PROBLEM REQUIREMENTS: Exact transcription, pictures omitted: reproduce the listing below.

DATASET EXTRACT:
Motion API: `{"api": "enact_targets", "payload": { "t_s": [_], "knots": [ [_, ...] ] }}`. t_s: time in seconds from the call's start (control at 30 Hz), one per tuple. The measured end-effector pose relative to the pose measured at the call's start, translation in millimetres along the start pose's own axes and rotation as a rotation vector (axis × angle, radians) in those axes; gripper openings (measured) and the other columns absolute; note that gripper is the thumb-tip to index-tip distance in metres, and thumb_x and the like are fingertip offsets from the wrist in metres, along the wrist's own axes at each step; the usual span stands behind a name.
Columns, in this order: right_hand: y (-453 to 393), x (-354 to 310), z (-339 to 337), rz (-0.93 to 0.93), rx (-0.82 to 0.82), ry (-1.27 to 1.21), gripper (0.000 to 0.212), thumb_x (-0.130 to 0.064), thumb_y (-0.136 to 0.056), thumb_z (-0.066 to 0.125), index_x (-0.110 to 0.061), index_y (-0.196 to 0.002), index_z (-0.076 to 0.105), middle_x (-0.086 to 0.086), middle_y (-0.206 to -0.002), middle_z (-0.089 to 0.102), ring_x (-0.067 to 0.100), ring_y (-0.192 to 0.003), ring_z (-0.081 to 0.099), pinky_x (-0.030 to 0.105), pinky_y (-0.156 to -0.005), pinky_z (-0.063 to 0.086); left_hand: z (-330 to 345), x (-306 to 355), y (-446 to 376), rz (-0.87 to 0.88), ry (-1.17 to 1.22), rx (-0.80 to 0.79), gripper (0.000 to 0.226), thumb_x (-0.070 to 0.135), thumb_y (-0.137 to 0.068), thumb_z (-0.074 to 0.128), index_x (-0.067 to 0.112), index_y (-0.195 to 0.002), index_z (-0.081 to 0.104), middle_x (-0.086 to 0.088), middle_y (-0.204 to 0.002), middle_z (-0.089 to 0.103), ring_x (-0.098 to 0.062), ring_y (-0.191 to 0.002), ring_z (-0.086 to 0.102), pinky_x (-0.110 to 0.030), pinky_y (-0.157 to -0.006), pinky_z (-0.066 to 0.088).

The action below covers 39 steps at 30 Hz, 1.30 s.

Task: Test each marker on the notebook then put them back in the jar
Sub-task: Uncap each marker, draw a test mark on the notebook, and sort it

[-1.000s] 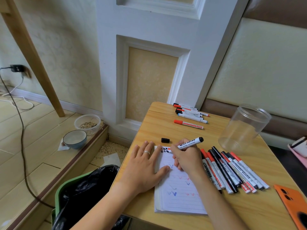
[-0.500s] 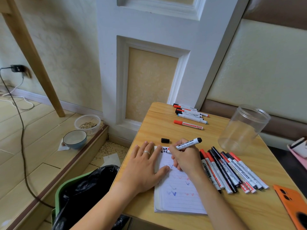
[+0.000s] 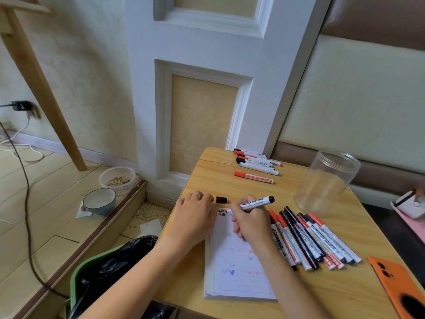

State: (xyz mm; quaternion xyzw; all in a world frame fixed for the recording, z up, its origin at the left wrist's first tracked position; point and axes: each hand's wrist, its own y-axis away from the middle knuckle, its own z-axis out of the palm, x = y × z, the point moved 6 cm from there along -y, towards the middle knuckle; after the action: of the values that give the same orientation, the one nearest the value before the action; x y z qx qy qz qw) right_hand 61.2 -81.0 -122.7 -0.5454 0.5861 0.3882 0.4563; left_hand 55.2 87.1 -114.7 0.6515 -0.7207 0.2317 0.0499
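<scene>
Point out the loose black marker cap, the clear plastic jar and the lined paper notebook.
loose black marker cap (image 3: 221, 199), head view, middle of its side.
clear plastic jar (image 3: 322, 187), head view, its transparent wall.
lined paper notebook (image 3: 239, 279), head view, bare page.

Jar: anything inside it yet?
Nothing visible inside the clear jar; the table shows through its wall. The markers lie outside it, one held in the right hand. No part looks covered.

Notebook (image 3: 239, 268) on table (image 3: 358, 293), markers (image 3: 315, 242) right, jar (image 3: 326, 183) behind (cap (image 3: 221, 199) ahead)
</scene>
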Motion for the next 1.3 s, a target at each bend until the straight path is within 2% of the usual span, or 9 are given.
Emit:
{"api": "enact_targets", "payload": {
  "t_s": [0.13,0.27,0.43,0.57,0.73,0.97,1.1,1.23,1.3],
  "knots": [
    [2,-1,-1,-0.019,-0.015,0.005,0.013,-0.023,-0.097,0.066,-0.013,-0.091,0.062,0.015,-0.068,0.068,0.016,-0.045,0.058,0.025,-0.042,0.04,15,1,-31,0.009,0.039,-0.021,0.039,0.034,-0.105,0.042,0.026,-0.141,0.055,-0.002,-0.138,0.055,-0.023,-0.125,0.048,-0.037,-0.097,0.039],
    [4,-2,-2,-0.025,-0.023,-0.012,0.013,-0.023,-0.098,0.066,-0.012,-0.092,0.062,0.011,-0.067,0.068,0.014,-0.046,0.059,0.023,-0.041,0.04,21,1,-44,0.014,0.036,-0.036,0.032,0.034,-0.102,0.049,0.033,-0.129,0.066,0.0,-0.127,0.059,-0.022,-0.119,0.047,-0.039,-0.094,0.041],
    [3,-2,-3,-0.035,-0.016,-0.047,0.013,-0.023,-0.098,0.067,-0.014,-0.09,0.063,0.005,-0.065,0.068,0.015,-0.049,0.06,0.024,-0.043,0.041,4,-6,-30,-0.004,0.234,0.12,0.024,0.017,-0.095,0.061,0.031,-0.112,0.071,0.006,-0.106,0.062,-0.018,-0.106,0.051,-0.033,-0.078,0.034],
    [3,0,-3,-0.039,-0.026,-0.093,0.014,-0.023,-0.097,0.067,-0.014,-0.087,0.063,0.004,-0.064,0.066,0.017,-0.049,0.057,0.026,-0.043,0.039,-3,-7,3,0.06,0.327,0.195,0.026,0.011,-0.091,0.065,0.029,-0.108,0.069,0.01,-0.101,0.062,-0.013,-0.097,0.052,-0.034,-0.08,0.045],
    [4,-3,0,-0.086,-0.072,-0.13,0.018,-0.021,-0.097,0.068,-0.011,-0.085,0.06,0.005,-0.064,0.063,0.02,-0.048,0.051,0.024,-0.043,0.036,1,-15,18,0.048,0.378,0.227,0.03,0.007,-0.088,0.064,0.029,-0.108,0.069,0.011,-0.1,0.061,-0.01,-0.098,0.054,-0.033,-0.083,0.048],
    [8,-10,3,-0.147,-0.155,-0.187,0.019,-0.014,-0.099,0.067,-0.007,-0.085,0.056,0.008,-0.064,0.059,0.02,-0.047,0.045,0.02,-0.041,0.033,-2,-11,19,0.105,0.415,0.206,0.027,0.01,-0.092,0.066,0.028,-0.112,0.068,0.013,-0.101,0.059,-0.009,-0.1,0.052,-0.024,-0.083,0.042],
    [10,-12,8,-0.16,-0.22,-0.173,0.016,-0.013,-0.098,0.068,-0.005,-0.089,0.058,0.012,-0.066,0.06,0.019,-0.047,0.045,0.019,-0.04,0.033,-6,1,24,0.254,0.432,0.145,0.025,0.01,-0.094,0.062,0.027,-0.113,0.065,0.013,-0.101,0.058,-0.011,-0.099,0.051,-0.023,-0.081,0.042],
    [12,-14,9,-0.163,-0.271,-0.17,0.013,-0.014,-0.099,0.067,-0.007,-0.091,0.06,0.01,-0.065,0.061,0.017,-0.047,0.047,0.019,-0.04,0.033,-10,5,26,0.293,0.47,0.132,0.017,0.028,-0.096,0.067,0.031,-0.112,0.064,0.015,-0.1,0.054,-0.006,-0.1,0.05,-0.019,-0.081,0.041],
    [13,-15,10,-0.155,-0.31,-0.172,0.014,-0.016,-0.1,0.067,-0.006,-0.094,0.061,0.009,-0.066,0.061,0.016,-0.048,0.048,0.02,-0.041,0.033,-10,4,26,0.282,0.491,0.14,0.014,0.034,-0.096,0.068,0.033,-0.11,0.066,0.014,-0.097,0.053,-0.006,-0.098,0.05,-0.021,-0.079,0.042]
  ]
}}
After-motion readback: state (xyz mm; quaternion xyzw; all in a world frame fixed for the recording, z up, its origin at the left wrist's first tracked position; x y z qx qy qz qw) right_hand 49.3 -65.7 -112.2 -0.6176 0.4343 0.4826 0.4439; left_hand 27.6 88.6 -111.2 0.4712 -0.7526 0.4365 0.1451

SOLUTION TO THIS EXERCISE:
Motion API: `{"api": "enact_targets", "payload": { "t_s": [_], "knots": [ [_, ...] ] }}`. t_s: time in seconds from the call's start (control at 30 Hz), one per tuple. The measured end-effector pose relative to the pose measured at the call's start, translation in millimetres along the start pose's own axes and rotation as a rotation vector (axis × angle, radians) in those axes; gripper openings (measured) and the other columns absolute; note that gripper is the thumb-tip to index-tip distance in metres, and thumb_x and the like are fingertip offsets from the wrist in metres, along the wrist's own axes at each step; the usual span stands behind a name.
Columns, in this order: right_hand: y (-453 to 393), x (-354 to 310), z (-339 to 337), rz (-0.93 to 0.93), rx (-0.82 to 0.82), ry (-1.27 to 1.21), gripper (0.000 to 0.212), thumb_x (-0.130 to 0.064), thumb_y (-0.136 to 0.056), thumb_z (-0.066 to 0.125), index_x (-0.110 to 0.061), index_y (-0.196 to 0.002), index_z (-0.076 to 0.105), middle_x (-0.086 to 0.086), middle_y (-0.206 to -0.002), middle_z (-0.089 to 0.102), ring_x (-0.067 to 0.100), ring_y (-0.192 to 0.003), ring_z (-0.081 to 0.099), pinky_x (-0.030 to 0.105), pinky_y (-0.156 to -0.005), pinky_z (-0.063 to 0.086); left_hand: z (-330 to 345), x (-306 to 355), y (-446 to 376), rz (-0.87 to 0.88), ry (-1.17 to 1.22), rx (-0.80 to 0.79), gripper (0.000 to 0.226), thumb_x (-0.070 to 0.135), thumb_y (-0.137 to 0.068), thumb_z (-0.074 to 0.128), index_x (-0.067 to 0.112), index_y (-0.195 to 0.002), index_z (-0.081 to 0.104), middle_x (-0.086 to 0.088), middle_y (-0.204 to 0.002), middle_z (-0.089 to 0.103), ring_x (-0.098 to 0.062), ring_y (-0.191 to 0.002), ring_z (-0.086 to 0.102), pinky_x (-0.110 to 0.030), pinky_y (-0.157 to -0.006), pinky_z (-0.066 to 0.088).

The action below covers 39 steps at 30 Hz, 1.30 s.

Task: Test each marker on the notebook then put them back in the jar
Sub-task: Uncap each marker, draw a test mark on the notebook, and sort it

[-1.000s] 
[-0.500s] 
[+0.000s] 

State: (xyz mm; quaternion xyzw; all in a world frame fixed for the recording, z up, its origin at the left wrist's first tracked position; point and axes: each hand's wrist, its own y-axis away from the middle knuckle, its own z-axis out of the palm, x = y × z, the point moved 6 cm from there along -y, towards the middle knuckle; after the action: of the values that give the same orientation, the one nearest the value before the action; x y z qx qy qz qw) right_hand 61.2 -81.0 -122.7 -0.5454 0.5861 0.3882 0.4563; left_hand 55.2 87.1 -114.7 0.6515 -0.7207 0.2317 0.0499
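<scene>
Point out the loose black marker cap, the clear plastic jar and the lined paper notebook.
loose black marker cap (image 3: 221, 199), head view, middle of its side.
clear plastic jar (image 3: 322, 187), head view, its transparent wall.
lined paper notebook (image 3: 239, 279), head view, bare page.

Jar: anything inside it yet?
Nothing visible inside the clear jar; the table shows through its wall. The markers lie outside it, one held in the right hand. No part looks covered.

Notebook (image 3: 239, 268) on table (image 3: 358, 293), markers (image 3: 315, 242) right, jar (image 3: 326, 183) behind (cap (image 3: 221, 199) ahead)
</scene>
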Motion for the next 1.3 s, a target at each bend until the straight path is within 2% of the usual span, or 9 are given.
Emit:
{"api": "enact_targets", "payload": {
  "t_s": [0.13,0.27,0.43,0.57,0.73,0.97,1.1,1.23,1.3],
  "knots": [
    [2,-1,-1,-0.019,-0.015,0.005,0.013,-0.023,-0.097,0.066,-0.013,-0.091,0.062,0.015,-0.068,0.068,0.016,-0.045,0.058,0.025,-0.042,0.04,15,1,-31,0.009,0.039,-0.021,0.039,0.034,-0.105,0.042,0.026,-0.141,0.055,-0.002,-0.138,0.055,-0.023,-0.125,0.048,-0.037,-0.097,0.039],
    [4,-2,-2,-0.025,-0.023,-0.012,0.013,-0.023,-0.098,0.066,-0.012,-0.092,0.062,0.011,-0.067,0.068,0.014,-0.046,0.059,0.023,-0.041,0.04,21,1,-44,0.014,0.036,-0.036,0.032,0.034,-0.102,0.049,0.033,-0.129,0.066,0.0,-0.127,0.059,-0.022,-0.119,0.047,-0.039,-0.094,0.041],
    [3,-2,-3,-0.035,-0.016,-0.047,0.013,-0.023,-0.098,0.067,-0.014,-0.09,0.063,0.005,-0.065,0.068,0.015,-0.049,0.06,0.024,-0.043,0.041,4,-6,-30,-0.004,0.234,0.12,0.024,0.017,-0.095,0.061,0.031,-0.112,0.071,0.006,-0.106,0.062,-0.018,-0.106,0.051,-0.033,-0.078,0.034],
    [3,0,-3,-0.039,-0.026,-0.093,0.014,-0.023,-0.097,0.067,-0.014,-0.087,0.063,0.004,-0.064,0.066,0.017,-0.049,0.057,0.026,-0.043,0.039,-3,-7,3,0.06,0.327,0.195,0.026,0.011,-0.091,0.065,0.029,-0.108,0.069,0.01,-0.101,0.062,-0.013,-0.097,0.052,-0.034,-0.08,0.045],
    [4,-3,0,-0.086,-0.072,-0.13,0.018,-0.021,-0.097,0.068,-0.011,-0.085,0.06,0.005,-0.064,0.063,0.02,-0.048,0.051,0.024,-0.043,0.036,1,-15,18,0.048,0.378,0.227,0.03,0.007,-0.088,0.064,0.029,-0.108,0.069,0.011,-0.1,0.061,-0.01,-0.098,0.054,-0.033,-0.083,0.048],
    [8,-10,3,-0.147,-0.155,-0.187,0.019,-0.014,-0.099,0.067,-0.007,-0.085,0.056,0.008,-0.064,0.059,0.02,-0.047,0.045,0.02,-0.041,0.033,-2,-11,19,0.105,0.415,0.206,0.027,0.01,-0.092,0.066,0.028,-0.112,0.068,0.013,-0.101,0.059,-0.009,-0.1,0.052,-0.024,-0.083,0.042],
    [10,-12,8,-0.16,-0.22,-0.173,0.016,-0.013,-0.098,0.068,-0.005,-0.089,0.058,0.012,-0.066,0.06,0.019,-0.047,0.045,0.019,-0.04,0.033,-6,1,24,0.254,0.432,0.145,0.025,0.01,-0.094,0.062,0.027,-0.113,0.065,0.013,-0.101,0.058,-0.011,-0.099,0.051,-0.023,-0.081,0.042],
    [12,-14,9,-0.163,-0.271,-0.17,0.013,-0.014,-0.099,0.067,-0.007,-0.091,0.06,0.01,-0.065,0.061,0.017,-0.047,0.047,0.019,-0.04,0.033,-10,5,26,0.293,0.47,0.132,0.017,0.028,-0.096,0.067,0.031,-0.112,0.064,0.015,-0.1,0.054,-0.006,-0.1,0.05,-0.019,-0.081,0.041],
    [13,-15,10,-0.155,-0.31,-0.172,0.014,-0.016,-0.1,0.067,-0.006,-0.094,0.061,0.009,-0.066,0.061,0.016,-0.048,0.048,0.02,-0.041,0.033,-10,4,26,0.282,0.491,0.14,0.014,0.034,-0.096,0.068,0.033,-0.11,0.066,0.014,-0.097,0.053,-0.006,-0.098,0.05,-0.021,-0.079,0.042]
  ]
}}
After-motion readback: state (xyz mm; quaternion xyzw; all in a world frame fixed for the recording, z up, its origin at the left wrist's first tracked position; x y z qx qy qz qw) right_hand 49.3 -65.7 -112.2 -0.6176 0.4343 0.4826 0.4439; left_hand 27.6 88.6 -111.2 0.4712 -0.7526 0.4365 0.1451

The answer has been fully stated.